Lettre aux ennemis de leur propre pays

Bien cher compatriote ivoirien,

Toi, élément des forces de défense et de sécurité qui, au lendemain du 19 Septembre 2002, avais demandé à ton épouse de te fracturer la cheville au pilon ou alors créé tout autre stratagème pour ne pas avoir à combattre la rébellion qui endeuillait ton pays, toi l’abonné au racket et à la corruption, toi la bidasse ou le ‘’poulet’’ aujourd’hui désarmé au profit de meutes d’assassins, toi qui, hier, as desservi la république au profit d’une rébellion sauvage ou t’es empressé de rallier le Golf-hôtel en 2011, de même que toi, citoyen ivoirien ou politicien soit disant, qui as choisi de piétiner la Constitution de ton pays parce que tu avais juste opté que pour tes intérêts ou ceux de ton ventre, dis-nous, à ce jour qu’est-ce que tu y as gagné. Oui, cher compatriote, dis-nous, avec courage ou honnêteté, ce qui est ta récompense ou ton gain en ce moment, toi, face à l’imposture qui a servi le chaud et le froid en tournant le dos à la vérité et la loi en plein conflit. Oui, toi, face à tous ces naturalisés par fraude ou étrangers barbares que tu as épaulés dans leur guerre contre ton pays, ces fraudeurs que tu as parfois produits, protégés mais qui sont en train de tout t’arracher aujourd’hui. Dis-nous, que gagnes-tu ou alors jusqu’à quand resteras-tu ce Juda sans repentance ou sans rachat de ta conscience martyrisée ?

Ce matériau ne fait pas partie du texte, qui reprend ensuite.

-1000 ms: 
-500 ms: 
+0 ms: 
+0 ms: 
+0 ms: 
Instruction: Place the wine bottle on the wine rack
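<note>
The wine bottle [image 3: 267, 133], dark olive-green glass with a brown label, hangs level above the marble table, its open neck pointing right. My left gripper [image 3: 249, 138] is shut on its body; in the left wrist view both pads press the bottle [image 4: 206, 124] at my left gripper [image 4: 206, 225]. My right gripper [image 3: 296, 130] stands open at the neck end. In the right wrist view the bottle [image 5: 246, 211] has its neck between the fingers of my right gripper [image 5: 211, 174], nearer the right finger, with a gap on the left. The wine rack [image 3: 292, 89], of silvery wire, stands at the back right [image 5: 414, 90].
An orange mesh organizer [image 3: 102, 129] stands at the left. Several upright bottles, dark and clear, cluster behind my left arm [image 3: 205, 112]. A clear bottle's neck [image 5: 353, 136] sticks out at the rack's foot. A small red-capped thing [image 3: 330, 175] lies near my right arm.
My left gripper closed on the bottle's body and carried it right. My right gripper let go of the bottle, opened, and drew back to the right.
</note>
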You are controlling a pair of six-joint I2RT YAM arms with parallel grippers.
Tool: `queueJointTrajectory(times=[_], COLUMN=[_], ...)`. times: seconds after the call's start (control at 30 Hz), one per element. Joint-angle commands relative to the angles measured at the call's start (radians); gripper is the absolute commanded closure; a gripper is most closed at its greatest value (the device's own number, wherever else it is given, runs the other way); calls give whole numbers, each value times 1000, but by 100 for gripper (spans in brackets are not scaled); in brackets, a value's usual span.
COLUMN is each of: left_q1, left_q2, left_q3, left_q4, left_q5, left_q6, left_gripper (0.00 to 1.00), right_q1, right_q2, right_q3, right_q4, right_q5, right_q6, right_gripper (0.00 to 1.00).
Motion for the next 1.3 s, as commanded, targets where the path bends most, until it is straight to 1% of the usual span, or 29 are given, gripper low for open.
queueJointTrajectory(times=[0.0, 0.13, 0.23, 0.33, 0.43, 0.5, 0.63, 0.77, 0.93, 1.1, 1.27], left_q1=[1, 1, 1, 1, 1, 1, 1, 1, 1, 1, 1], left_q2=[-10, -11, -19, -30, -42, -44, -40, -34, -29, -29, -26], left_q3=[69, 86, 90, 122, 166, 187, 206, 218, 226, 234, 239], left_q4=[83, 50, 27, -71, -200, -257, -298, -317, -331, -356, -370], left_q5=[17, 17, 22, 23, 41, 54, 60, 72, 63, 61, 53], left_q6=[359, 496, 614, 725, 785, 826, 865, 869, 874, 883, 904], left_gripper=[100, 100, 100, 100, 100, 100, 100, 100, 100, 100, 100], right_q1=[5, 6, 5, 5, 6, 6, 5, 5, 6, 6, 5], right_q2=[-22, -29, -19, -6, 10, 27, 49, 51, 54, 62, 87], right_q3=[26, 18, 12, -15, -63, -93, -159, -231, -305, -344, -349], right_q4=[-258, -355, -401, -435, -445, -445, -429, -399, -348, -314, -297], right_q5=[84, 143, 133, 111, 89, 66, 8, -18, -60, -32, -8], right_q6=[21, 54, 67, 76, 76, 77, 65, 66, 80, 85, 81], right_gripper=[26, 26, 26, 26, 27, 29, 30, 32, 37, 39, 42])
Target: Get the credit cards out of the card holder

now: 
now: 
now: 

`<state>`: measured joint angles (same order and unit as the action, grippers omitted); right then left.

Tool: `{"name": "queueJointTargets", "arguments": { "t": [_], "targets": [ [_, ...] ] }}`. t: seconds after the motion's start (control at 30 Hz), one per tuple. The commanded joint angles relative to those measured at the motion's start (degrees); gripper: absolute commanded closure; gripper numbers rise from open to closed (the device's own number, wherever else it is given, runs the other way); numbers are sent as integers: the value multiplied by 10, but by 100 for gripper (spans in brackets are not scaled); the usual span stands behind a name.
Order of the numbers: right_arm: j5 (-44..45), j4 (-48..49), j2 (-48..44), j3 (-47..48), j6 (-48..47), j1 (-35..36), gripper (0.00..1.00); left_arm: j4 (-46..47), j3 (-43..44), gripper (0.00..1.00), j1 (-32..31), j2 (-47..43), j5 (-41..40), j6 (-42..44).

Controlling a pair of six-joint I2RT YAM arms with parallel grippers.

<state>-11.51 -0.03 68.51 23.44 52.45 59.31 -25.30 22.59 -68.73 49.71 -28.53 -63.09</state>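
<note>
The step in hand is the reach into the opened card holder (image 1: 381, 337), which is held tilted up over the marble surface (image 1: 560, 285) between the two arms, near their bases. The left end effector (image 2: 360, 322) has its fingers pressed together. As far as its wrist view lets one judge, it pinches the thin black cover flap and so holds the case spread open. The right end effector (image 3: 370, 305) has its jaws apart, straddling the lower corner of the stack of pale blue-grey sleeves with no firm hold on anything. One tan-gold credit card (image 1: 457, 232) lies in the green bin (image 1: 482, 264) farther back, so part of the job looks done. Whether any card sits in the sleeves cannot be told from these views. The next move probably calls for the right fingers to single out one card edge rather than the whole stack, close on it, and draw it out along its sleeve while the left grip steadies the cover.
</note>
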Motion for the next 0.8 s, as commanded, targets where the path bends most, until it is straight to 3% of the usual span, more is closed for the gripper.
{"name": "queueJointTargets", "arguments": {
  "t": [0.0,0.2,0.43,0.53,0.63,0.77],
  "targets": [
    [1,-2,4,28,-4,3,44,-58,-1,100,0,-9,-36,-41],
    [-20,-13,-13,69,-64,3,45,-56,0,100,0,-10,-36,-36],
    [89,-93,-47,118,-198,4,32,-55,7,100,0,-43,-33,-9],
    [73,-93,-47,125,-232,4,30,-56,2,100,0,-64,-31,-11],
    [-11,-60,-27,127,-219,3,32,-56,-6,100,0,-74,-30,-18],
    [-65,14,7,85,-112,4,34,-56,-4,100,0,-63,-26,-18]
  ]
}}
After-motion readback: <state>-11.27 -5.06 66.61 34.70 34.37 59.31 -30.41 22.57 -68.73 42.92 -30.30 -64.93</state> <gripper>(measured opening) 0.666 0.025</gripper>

Contre l’ordre et la légalité constitutionnelle dans ton pays, tu t’es dressé en robot sur ordre ou recommandation du plus grand diviseur commun, la France, qui t’a mis à la bouche une kyrielle de revendications farfelues. Oui, revendications farfelues car non fondées et farfelues encore parce que parvenu au pouvoir suite aux bombes de ton maître blanc, tes revendications d’alors ont à ce jour fondu comme du beurre au soleil. Te voici, grommelant ou murmurant ta colère sans cesse, incapable de crier ta déception ou ta déconvenue, de crainte d’effaroucher ton maître inutilement adoré et que tu vilipendes ou maudit en silence.

Mais le plus honteux dans ta méprisable aventure, c’est que te voici, toi, le commando militaire, toi, le politicien au discours aux antipodes de la décence, te voici, aujourd’hui, muet comme une carpe. Hier, c’est-à-dire de 2000 à 2011, ayant mis ta conscience en vacances, tu avais choisi de hurler avec les loups en dénonçant des injustices et des crimes ‘’savamment’’ créés mais qui n’étaient que de pures inventions de ta part pour nuire au pouvoir en place. Aujourd’hui, devant la situation socio-politique gravement honteuse de ton pays, tu as choisi de te taire devant tous ces emprisonnements injustes et tous ces crimes de masse. Par peur de mourir, tu restes muet comme une carpe et docile comme un chien.

Tu en avais pourtant été bien prévenu par tes compatriotes et tu avais refusé de voir l’évidence : comment des houphouëtistes ont-ils pu accourir à Paris en 2004, à l’appel de CHIRAC dont les soldats assassinaient de jour en jour et à bout portant des enfants ivoiriens, pour créer le r.h.d.p., ce fumeux rassemblement des houphouëtistes pour la démocratie et la paix ? Une démocratie et une paix vite transformées en destruction et pagaille, sous la houlette vengeresse et criminelle de votre ennemi juré d’hier devenu de facto votre chef et dont le seul regard te fait trembler de peur.

Continues de trembler de peur, trembles encore et toujours, toi, le commando militaire d’hier, toi, le vrai-faux politicien d’hier. Oui, trembles, car ta peur est un bon fruit ou héritage que tu pourras laisser à tes descendants, en plus des bénédictions qui accompagnent ce comportement qui ne t’honore pas du tout, que tu sois simple citoyen, militaire, jeune ou représentant du peuple à quelque niveau que ce soit. Continues donc d’être la bête au sabot de patience(*) !

Oui, trembles toujours de peur, trembles, en acclamant très fort le bradeur (et tous ces nombreux voleurs aux aguets) de ton pays ! Et sois fier de ton indignité, toi, le fier ivoirien !

Pour le collectif des victimes de Duékoué (Carrefour & Nahibly) : Emmanuel Caleb, le 11 Octobre’16.